1970 hatte der Merkur erstmals Zuschüsse vom Erzbistum Köln erhalten, seit 1974 war das Blatt in der Hand von mehreren Bistümern, 1976 beteiligte sich auch der Verband der Diözesen Deutschlands (VDD).

1980 vereinigte er sich aus wirtschaftlichen Gründen mit dem vormals protestantischen Blatt "Christ und Welt". Offiziell begründete die katholische Deutsche Bischofskonferenz 2010 das Aus für den Merkur mit einem erheblichen Zuschussvolumen und einer gesunkenen Abonnentenzahl.

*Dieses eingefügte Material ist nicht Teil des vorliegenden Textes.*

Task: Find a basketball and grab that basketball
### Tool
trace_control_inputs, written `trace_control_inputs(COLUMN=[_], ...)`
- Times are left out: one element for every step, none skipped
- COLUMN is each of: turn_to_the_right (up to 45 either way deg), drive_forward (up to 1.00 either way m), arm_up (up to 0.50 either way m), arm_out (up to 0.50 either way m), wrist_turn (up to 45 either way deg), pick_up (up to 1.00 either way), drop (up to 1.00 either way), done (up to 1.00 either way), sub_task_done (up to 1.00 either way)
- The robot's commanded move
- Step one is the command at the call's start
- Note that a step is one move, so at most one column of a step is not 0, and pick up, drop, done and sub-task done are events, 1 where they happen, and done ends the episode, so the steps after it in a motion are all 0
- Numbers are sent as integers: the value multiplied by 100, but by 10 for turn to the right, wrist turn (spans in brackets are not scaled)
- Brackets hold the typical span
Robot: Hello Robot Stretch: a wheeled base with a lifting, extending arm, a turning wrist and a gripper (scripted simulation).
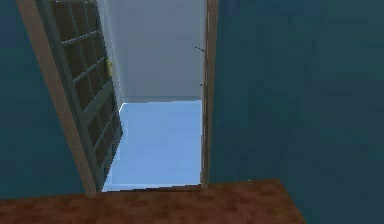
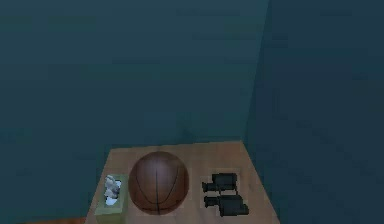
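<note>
No writing can be read on any surface. The only candidate for a label is a small pale green box with a white and grey tuft on top, and any print on it is too small to be made out.

The basketball is seen in the arm side view as a round orange-brown ball crossed by thin dark curved seams, and its upper side is lit a little brighter than its lower side. It is set on a light wooden table that is pushed into a corner of dark teal walls. On that table the ball is placed near the front edge, between the pale green box, which is just beside it toward the view's left, and two small black objects that are laid side by side near it toward the view's right. What those black objects are cannot be told.

In the forward view an open doorway is shown, with a paned door swung to the view's left and a pale blue floor beyond it. A teal wall is seen at the right, and a brown wood-grained surface along the bottom edge.

The state of the gripper cannot be told.
</note>
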Motion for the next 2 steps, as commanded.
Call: trace_control_inputs(turn_to_the_right=[0, 0], drive_forward=[0, 0], arm_up=[50, 38], arm_out=[0, 0], wrist_turn=[0, 0], pick_up=[0, 0], drop=[0, 0], done=[0, 0], sub_task_done=[0, 0])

Mit Auflage von 220.000 gestartet

In der Tat war dieses Argument nicht ganz von der Hand zu weisen. Mit einer Auflage von 220.000 und einem Verkaufspreis von 20 Pfennig gestartet, sank die Zahl der zum vollen Preis verkauften Exemplare unter 20.000. Zuletzt gab es Überlegungen, das digitale Angebot auszubauen; auch über einen Wechsel zum Magazin-Format wurde nachgedacht. Stattdessen lebt der Merkur in dem Titel "Christ & Welt" fort, der seither als sechsseitige Beilage in der "Zeit" erscheint, bei der ehemaligen Konkurrenz also.

Das Projekt habe einen sehr guten Weg genommen, findet Rutz. An dem Engagement der "Zeit" und dem Zuspruch der Leser zeige sich, dass Religion und Glaube "ein wesentliches Thema unserer Gesellschaft bleiben". Ein paar Altgediente sind an Bord geblieben, neue Kräfte kamen hinzu, zuletzt Georg Löwisch von der "tageszeitung" als neuer Chefredakteur.

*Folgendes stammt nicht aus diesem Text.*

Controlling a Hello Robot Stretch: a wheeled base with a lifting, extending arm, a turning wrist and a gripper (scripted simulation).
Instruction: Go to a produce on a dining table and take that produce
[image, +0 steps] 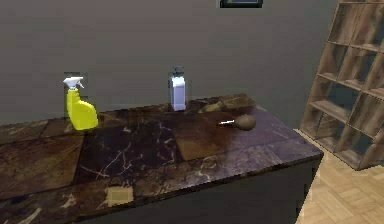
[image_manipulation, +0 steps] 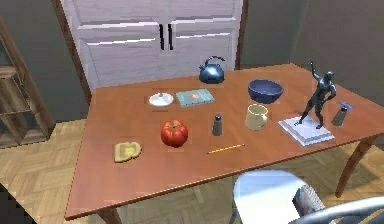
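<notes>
A round red tomato (image_manipulation: 174, 132) lies on the brown wooden dining table (image_manipulation: 150, 175) in the arm side view, a little left of the table's middle. A slice of bread (image_manipulation: 127, 151) lies left of the tomato and nearer the front edge. To the tomato's right stand a grey shaker (image_manipulation: 216, 124) and a yellow pencil (image_manipulation: 226, 149).
Also on the table are a pale mug (image_manipulation: 257, 117), a blue bowl (image_manipulation: 265, 91), a blue kettle (image_manipulation: 211, 70), a small plate (image_manipulation: 160, 99), a dark statue (image_manipulation: 318, 100) and a second shaker (image_manipulation: 341, 114). A white chair (image_manipulation: 272, 196) stands at the front. The forward view has a dark marble counter (image: 150, 155) with a yellow spray bottle (image: 78, 105) and a white bottle (image: 178, 89), and a wooden shelf (image: 352, 80) at right.
</notes>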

In den besten Momenten greifen die Beiträge in "Christ & Welt" das Erbe von Urahn Joseph Görres auf. Der kämpferische katholische Intellektuelle hatte von 1814 bis 1816 erstmals eine Zeitung namens "Rheinischer Merkur" herausgegeben. An ihn wollte Franz Albert Kramer

1946 mit seiner Neugründung anknüpfen: "Mit der Ursprünglichkeit seines Denkens, mit der Kraft seiner Sprache, mit der ganzen hinreißenden Leidenschaftlichkeit seines Geistes hat Görres dem Rheinischen Merkur den höchsten Rang gesichert."

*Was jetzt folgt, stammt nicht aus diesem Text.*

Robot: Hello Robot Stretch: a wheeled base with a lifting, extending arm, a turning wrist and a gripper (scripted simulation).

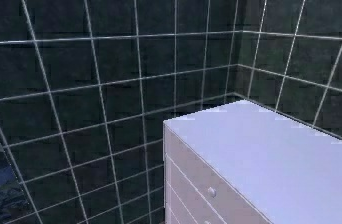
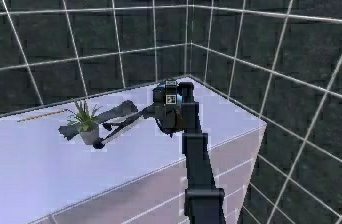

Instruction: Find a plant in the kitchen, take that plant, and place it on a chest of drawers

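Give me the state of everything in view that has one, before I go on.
hand: at the plant; cannot tell whether it holds it.
plant: upright, leaves up.
chest of drawers: drawers shut.
arm: reaching out over the chest's top.

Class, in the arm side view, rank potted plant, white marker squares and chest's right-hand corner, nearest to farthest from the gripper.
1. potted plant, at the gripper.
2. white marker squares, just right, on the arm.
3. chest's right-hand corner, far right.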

Ob die katholische Kirche sich mit dem Rückzug vor zehn Jahren einen Gefallen getan hat? "Jeder ist seines Glückes Schmied", sagt Rutz. Der Merkur sei eine Möglichkeit gewesen, in eine Gesellschaft hineinzuwirken, die sich von der "Amtskirche" zunehmend entfernt.

"Wir Katholiken, die wir den Rheinischen Merkur jede Woche mit Freude gestaltet haben, machen uns um unsere Kirche Sorgen", schrieb Rutz in der letzten Ausgabe. "Sie verlässt ihre Gläubigen und Sympathisanten nicht nur, indem sie ihr Medienengagement reduziert und damit die Kanzeln unserer Zeit geringer schätzt. Sie verlässt sie, indem sie in immer neuen Runden Gemeinden zusammenlegt, Kirchen schließt, vor allem auch, weil es an Priestern fehlt."